-- Task details --
Locate and copy each line in the data that contains the word "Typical".
Start of Block
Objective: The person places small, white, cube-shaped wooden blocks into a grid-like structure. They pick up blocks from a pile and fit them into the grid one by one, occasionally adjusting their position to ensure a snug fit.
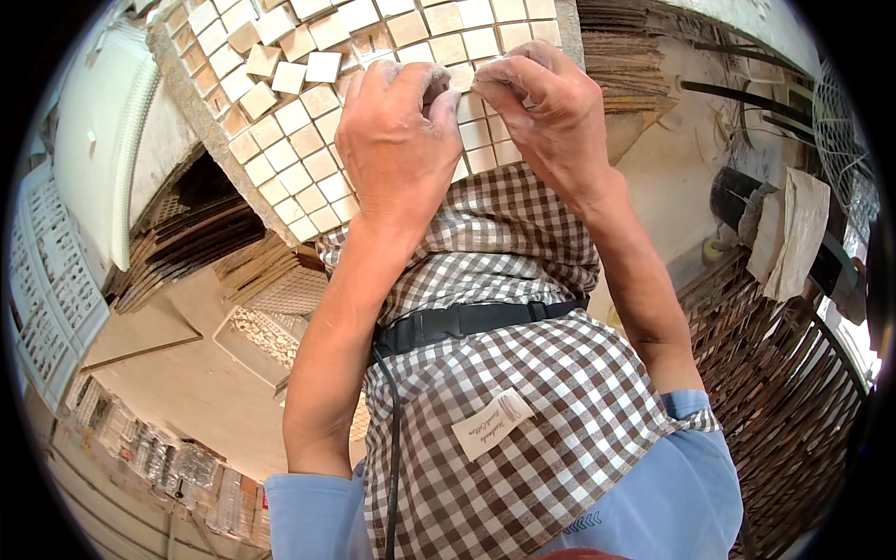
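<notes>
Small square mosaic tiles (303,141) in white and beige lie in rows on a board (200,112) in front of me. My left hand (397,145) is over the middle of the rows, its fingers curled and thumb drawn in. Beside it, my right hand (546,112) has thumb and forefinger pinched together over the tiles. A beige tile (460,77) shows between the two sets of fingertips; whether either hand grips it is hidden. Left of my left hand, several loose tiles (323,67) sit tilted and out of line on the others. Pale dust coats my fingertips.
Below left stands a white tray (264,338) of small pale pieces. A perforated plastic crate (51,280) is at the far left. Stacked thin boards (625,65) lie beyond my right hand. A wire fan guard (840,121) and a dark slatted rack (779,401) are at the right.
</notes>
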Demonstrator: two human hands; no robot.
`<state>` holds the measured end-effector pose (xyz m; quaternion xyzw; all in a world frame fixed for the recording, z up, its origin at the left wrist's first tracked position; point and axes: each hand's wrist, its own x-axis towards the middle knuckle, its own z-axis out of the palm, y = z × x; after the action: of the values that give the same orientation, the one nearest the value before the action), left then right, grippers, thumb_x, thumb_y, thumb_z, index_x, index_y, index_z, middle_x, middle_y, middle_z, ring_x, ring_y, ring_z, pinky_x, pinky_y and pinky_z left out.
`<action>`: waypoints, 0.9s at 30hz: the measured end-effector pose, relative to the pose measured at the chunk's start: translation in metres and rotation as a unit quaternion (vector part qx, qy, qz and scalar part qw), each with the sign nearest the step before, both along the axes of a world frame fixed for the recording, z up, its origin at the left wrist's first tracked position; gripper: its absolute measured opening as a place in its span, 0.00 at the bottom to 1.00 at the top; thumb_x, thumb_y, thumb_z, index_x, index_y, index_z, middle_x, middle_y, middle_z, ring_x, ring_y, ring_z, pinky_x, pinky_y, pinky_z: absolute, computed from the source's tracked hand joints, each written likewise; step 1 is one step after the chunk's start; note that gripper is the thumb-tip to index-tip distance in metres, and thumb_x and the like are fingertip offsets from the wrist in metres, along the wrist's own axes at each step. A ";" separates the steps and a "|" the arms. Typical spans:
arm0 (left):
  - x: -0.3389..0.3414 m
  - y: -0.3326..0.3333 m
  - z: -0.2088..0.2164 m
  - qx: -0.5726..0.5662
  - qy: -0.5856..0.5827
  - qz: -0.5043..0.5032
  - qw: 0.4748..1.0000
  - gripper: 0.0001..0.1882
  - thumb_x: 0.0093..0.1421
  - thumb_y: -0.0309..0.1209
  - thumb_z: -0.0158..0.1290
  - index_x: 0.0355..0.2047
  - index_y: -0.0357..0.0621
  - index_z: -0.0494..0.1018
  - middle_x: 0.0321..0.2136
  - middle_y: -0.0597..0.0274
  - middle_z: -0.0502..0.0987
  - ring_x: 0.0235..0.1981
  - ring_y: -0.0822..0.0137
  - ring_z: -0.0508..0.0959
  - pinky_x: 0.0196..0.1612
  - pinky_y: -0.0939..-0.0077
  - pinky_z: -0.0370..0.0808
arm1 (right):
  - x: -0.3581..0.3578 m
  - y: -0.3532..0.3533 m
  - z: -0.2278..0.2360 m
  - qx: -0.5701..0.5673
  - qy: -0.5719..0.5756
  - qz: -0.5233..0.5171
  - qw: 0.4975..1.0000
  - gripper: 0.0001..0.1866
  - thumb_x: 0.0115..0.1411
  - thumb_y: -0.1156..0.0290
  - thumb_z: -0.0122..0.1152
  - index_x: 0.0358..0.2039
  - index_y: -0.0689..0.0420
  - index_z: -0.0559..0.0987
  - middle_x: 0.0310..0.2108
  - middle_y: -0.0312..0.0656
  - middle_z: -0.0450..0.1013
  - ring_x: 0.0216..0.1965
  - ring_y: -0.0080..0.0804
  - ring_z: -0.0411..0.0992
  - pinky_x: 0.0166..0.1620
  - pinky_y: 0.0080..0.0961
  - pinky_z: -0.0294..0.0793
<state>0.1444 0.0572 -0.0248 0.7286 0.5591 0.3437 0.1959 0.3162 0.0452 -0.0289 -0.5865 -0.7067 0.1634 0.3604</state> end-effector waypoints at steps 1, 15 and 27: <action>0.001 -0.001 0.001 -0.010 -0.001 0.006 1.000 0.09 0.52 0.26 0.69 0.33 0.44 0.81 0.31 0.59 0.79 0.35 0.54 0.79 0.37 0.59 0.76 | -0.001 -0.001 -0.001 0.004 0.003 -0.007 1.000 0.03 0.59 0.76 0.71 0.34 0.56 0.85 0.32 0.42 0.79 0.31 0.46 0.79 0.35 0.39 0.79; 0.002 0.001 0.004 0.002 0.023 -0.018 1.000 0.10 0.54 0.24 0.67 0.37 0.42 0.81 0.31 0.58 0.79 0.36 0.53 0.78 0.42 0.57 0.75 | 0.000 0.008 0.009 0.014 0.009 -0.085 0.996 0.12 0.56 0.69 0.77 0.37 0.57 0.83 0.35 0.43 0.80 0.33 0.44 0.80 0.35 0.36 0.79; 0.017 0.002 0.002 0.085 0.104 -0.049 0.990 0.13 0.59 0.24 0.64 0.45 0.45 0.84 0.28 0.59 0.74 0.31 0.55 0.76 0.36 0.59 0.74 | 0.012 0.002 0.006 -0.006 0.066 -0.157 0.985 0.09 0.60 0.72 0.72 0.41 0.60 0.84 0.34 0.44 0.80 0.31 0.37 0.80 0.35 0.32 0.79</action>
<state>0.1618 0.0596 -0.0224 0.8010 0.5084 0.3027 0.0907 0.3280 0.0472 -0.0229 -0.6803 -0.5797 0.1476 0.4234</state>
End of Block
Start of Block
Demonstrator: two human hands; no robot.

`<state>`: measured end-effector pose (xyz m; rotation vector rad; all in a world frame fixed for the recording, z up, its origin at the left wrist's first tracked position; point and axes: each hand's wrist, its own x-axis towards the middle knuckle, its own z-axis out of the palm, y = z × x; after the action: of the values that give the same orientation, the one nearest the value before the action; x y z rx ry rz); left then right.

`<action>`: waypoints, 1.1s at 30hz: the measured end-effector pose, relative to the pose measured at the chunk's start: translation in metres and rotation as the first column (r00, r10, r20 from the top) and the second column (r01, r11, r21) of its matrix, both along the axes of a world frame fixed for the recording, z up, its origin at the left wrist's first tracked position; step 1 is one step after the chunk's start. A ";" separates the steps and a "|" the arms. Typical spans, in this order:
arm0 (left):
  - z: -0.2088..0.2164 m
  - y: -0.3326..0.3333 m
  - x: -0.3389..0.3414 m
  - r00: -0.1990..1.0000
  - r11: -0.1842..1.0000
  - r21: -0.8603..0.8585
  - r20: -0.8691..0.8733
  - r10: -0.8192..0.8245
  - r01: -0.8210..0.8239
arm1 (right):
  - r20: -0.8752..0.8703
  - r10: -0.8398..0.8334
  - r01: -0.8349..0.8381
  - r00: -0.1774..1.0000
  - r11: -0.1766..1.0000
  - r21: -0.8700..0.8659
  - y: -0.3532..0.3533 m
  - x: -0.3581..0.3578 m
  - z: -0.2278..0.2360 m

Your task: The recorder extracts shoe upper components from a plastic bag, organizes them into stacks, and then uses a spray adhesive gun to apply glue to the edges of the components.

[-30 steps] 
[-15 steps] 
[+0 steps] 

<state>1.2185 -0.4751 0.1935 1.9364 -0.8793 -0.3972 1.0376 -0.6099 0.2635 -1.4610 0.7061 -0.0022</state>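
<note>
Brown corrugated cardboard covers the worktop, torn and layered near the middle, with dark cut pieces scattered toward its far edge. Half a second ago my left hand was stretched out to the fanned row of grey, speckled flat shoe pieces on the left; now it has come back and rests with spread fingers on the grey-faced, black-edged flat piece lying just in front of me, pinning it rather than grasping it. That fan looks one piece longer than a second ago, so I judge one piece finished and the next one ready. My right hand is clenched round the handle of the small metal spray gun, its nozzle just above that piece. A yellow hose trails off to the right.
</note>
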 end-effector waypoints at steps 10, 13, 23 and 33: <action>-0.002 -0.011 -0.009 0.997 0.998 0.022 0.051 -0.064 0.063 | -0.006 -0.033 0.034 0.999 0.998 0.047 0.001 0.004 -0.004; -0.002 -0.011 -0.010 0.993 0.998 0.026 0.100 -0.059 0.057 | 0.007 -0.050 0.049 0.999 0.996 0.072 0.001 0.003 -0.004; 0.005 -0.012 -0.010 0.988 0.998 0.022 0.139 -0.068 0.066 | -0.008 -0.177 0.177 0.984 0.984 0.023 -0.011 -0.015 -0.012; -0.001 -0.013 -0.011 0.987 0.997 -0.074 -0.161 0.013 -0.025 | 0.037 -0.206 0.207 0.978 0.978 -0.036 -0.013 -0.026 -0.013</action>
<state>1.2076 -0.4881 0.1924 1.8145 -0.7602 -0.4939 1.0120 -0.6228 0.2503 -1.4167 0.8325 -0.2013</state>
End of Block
-- Output of the exercise --
`<action>`: waypoints, 0.9s at 30hz: the measured end-effector pose, relative to the pose measured at the chunk's start: translation in metres and rotation as a unit quaternion (vector part qx, qy, qz and scalar part qw), each with the sign nearest the step before, both along the axes of a world frame fixed for the recording, z up, its origin at the left wrist's first tracked position; gripper: its absolute measured opening as a place in its span, 0.00 at the bottom to 1.00 at the top; thumb_x, thumb_y, thumb_z, index_x, index_y, index_z, middle_x, middle_y, middle_z, ring_x, ring_y, ring_z, pinky_x, pinky_y, pinky_z: absolute, computed from the source's tracked hand joints, each written likewise; step 1 is one step after the chunk's start; note that gripper is the thumb-tip to index-tip distance in metres, and thumb_x and the like are fingertip offsets from the wrist in metres, along the wrist's own axes at each step. A ";" separates the steps and a "|" the arms. Typical spans:
`<action>`: waypoints, 1.1s at 30hz: the measured end-effector pose, relative to the pose measured at the chunk's start: translation in metres and rotation as the first column (r00, r10, r20 from the top) and the second column (r01, r11, r21) of its matrix, both along the axes of a world frame fixed for the recording, z up, its origin at the left wrist's first tracked position; step 1 is one step after the chunk's start. A ";" separates the steps and a "|" the arms. Typical spans, in this order:

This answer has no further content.